Assignment:
Word for word, transcribe the listing that follows, minus any pictures.

Information shown:
>>>>

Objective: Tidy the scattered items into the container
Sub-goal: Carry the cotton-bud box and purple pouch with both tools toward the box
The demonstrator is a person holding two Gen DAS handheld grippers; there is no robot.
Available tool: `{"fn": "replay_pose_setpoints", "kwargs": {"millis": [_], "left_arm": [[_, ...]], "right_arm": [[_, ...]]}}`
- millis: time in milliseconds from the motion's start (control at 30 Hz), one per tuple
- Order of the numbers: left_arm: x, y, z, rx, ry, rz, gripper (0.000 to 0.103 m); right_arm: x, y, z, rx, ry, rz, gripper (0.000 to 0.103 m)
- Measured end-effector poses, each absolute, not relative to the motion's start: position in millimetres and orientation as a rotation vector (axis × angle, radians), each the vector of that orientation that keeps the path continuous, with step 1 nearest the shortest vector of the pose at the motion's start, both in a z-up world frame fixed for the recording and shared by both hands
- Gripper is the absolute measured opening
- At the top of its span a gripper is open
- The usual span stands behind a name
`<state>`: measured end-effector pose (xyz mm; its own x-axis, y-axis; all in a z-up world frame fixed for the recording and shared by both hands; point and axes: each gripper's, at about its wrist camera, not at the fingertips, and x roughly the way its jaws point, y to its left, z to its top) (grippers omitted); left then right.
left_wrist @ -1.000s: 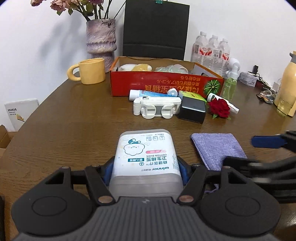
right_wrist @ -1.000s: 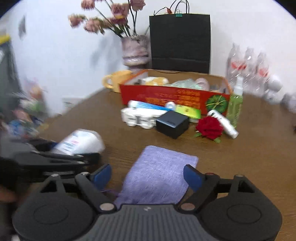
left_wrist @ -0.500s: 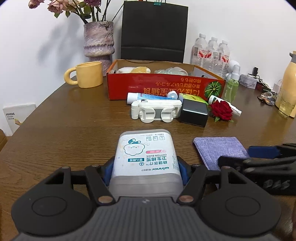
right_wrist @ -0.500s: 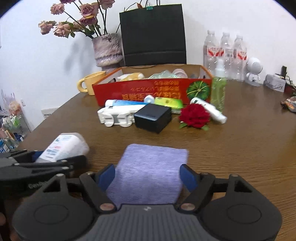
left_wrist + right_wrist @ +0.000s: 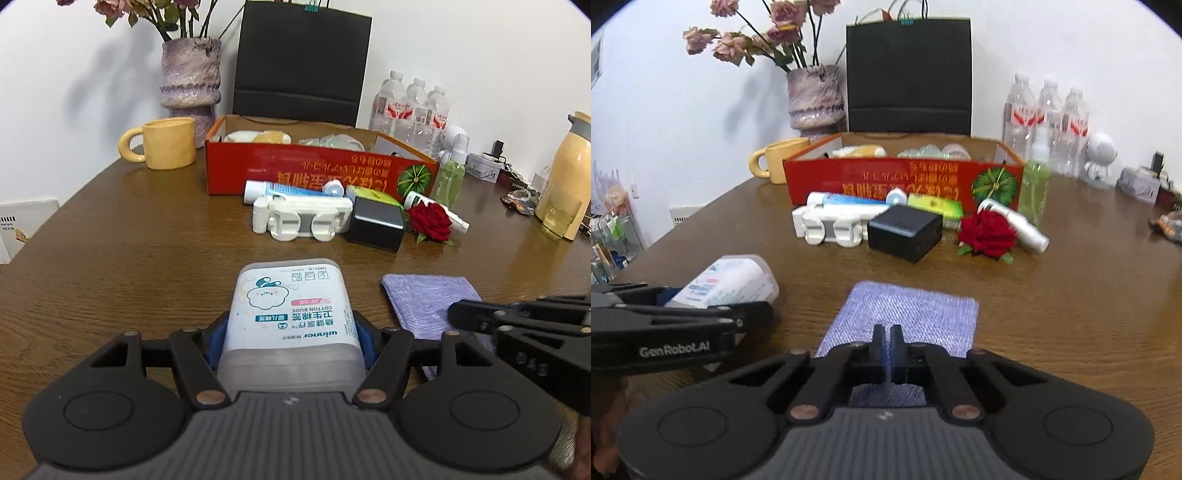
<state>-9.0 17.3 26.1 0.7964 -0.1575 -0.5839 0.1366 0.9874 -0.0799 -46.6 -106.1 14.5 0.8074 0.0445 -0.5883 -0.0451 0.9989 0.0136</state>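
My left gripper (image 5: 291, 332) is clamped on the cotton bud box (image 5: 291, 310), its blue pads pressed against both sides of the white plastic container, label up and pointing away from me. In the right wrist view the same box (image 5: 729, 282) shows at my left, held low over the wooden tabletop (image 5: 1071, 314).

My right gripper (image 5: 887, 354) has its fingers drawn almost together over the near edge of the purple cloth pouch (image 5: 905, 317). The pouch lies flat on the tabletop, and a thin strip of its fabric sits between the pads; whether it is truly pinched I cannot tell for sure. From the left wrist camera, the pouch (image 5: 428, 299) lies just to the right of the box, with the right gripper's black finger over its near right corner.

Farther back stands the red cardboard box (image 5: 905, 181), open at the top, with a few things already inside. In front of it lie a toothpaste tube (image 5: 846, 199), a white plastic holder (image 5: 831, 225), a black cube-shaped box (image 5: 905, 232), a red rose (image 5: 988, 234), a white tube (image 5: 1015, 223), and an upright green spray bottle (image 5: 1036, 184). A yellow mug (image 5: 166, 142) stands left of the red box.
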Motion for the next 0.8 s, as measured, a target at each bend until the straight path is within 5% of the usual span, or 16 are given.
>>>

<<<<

Written reply:
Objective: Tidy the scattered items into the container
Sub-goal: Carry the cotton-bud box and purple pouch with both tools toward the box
The demonstrator is a person holding two Gen DAS handheld grippers; there is no robot.
Available tool: `{"fn": "replay_pose_setpoints", "kwargs": {"millis": [_], "left_arm": [[_, ...]], "right_arm": [[_, ...]]}}`
- millis: time in milliseconds from the motion's start (control at 30 Hz), one per tuple
- Order of the numbers: left_arm: x, y, z, rx, ry, rz, gripper (0.000 to 0.103 m); right_arm: x, y, z, rx, ry, rz, gripper (0.000 to 0.103 m)
- Measured end-effector poses, each absolute, not relative to the motion's start: position in millimetres and orientation as a rotation vector (axis × angle, radians), each the vector of that orientation that keeps the path continuous, with step 1 nearest the shortest vector of the pose at the motion's start, both in a z-up world frame fixed for the recording and shared by both hands
- Gripper is the absolute measured opening
- At the top of its span a gripper is open
- The usual span stands behind a name
`<state>`: measured end-effector pose (xyz mm; its own x-axis, y-axis; all in a z-up world frame fixed for the recording and shared by both hands; point and axes: each gripper's, at about its wrist camera, not at the fingertips, and x roughly the way its jaws point, y to its left, z to its top) (grippers omitted); left then right.
left_wrist @ -1.000s: 
right_wrist @ -1.000s: 
left_wrist @ -0.500s: 
right_wrist @ -0.500s: 
left_wrist + right_wrist @ +0.000s: 
<state>-9.0 17.3 26.1 0.7964 -0.1575 -0.5839 0.1366 0.9874 -0.0799 -46.6 -106.1 14.5 0.8074 0.0445 -0.5883 -0.0451 0.9989 0.0136</state>
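My left gripper (image 5: 291, 332) is clamped on the cotton bud box (image 5: 291, 310), its blue pads pressed against both sides of the white plastic container, label up and pointing away from me. In the right wrist view the same box (image 5: 729, 282) shows at my left, held low over the wooden tabletop (image 5: 1071, 314).

My right gripper (image 5: 887, 354) has its fingers drawn almost together over the near edge of the purple cloth pouch (image 5: 905, 317). The pouch lies flat on the tabletop, and a thin strip of its fabric sits between the pads; whether it is truly pinched I cannot tell for sure. From the left wrist camera, the pouch (image 5: 428, 299) lies just to the right of the box, with the right gripper's black finger over its near right corner.

Farther back stands the red cardboard box (image 5: 905, 181), open at the top, with a few things already inside. In front of it lie a toothpaste tube (image 5: 846, 199), a white plastic holder (image 5: 831, 225), a black cube-shaped box (image 5: 905, 232), a red rose (image 5: 988, 234), a white tube (image 5: 1015, 223), and an upright green spray bottle (image 5: 1036, 184). A yellow mug (image 5: 166, 142) stands left of the red box.
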Motion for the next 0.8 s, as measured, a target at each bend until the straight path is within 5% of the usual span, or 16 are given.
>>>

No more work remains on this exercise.